I disagree. It's worth mentioning simply because the practice has survived a long time trough many cultures. Time is a really good curator - if something survives a really long time (thousand of years scale) it is very likely to be of use.
> Time is a really good curator - if something survives a really long time (thousand of years scale) it is very likely to be of use.

This is actually one of the fallacies related to evolution. Selection only happens against negative pressure, not for positive pressure. In other words, adaptation generally only happens for things which harm survival. Things which are neutral or even benefit survival are not selected for.

Therefore, the proper statement to make would be more along the lines of, "Well, it can't hurt too much."

Nothing is neutral. Every activity one undertakes is at the cost of doing something else, hence "neutral" is actually negative - and would get selected against, ex hypothesi. Even things that benefit survival but don't do it strongly enough would be functionally negative, and therefore selected against.

Finally, take activities that are strongly beneficial. Not doing these things will put one at a selective disadvantage against one's rivals.

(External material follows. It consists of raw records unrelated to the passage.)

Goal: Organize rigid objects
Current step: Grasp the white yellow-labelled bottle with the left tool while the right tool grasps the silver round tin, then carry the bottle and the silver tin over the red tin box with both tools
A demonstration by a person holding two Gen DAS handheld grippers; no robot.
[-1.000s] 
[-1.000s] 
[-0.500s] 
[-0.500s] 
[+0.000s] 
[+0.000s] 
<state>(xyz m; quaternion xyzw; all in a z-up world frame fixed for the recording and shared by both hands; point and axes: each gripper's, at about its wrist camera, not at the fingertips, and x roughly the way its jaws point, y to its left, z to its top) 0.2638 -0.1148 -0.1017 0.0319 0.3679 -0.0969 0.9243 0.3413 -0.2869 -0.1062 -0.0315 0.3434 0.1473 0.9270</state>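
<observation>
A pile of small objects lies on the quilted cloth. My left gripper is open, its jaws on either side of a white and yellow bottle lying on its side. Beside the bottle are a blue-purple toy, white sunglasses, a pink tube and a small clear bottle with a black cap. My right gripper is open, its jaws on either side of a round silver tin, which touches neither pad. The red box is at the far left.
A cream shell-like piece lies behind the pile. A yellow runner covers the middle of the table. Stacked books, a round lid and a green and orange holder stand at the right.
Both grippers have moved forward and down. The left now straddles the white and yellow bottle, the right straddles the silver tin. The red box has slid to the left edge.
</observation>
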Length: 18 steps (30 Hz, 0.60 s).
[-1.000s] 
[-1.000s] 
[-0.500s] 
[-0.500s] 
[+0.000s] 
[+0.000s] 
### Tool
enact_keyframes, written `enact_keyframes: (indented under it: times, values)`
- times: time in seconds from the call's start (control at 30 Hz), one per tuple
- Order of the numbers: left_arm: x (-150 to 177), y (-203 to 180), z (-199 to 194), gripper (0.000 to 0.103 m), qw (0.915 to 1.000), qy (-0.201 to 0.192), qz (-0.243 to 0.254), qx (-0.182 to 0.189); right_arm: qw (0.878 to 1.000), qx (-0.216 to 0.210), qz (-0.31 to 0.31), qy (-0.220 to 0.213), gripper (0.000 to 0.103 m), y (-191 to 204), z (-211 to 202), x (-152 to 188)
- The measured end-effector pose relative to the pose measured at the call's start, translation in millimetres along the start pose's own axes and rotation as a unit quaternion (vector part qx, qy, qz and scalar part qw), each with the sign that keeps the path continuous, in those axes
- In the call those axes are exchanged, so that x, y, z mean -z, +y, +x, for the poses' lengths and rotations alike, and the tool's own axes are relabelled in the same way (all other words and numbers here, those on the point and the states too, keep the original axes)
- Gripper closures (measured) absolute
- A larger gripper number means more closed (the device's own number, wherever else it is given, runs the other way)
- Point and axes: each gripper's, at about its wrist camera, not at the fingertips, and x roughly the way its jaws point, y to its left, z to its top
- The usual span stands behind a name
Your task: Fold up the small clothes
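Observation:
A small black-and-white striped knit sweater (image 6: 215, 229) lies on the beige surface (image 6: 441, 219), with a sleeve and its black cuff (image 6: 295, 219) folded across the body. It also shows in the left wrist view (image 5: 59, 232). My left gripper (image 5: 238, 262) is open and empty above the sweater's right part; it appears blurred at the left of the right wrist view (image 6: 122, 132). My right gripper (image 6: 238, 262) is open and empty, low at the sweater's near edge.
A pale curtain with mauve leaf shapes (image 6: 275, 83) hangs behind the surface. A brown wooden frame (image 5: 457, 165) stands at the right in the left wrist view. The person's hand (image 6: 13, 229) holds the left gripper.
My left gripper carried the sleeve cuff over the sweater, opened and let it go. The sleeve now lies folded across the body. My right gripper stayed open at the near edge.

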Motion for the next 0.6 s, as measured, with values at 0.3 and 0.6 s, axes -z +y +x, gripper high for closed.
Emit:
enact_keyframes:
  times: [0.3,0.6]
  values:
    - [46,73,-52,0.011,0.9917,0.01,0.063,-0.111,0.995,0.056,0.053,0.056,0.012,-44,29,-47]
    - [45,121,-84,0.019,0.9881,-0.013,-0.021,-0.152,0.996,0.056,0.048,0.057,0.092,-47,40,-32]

If you agree with the above, there is no validity at all left in your original claim:

>Things which are neutral or even benefit survival are not selected for.

If I understand correctly, your basic argument is something along the lines of, "Eating is obviously extremely beneficial. Therefore eating must be selected for. Therefore your statement is false."

My rebuttal would be that you are looking at the wrong side of the equation. Eating is not selected for; not eating is selected against. So no, your argument does not counter my original claim. Such reworkings of the argument may seem petty, but they are centered around a deeper understanding of what exactly selection is and how it works.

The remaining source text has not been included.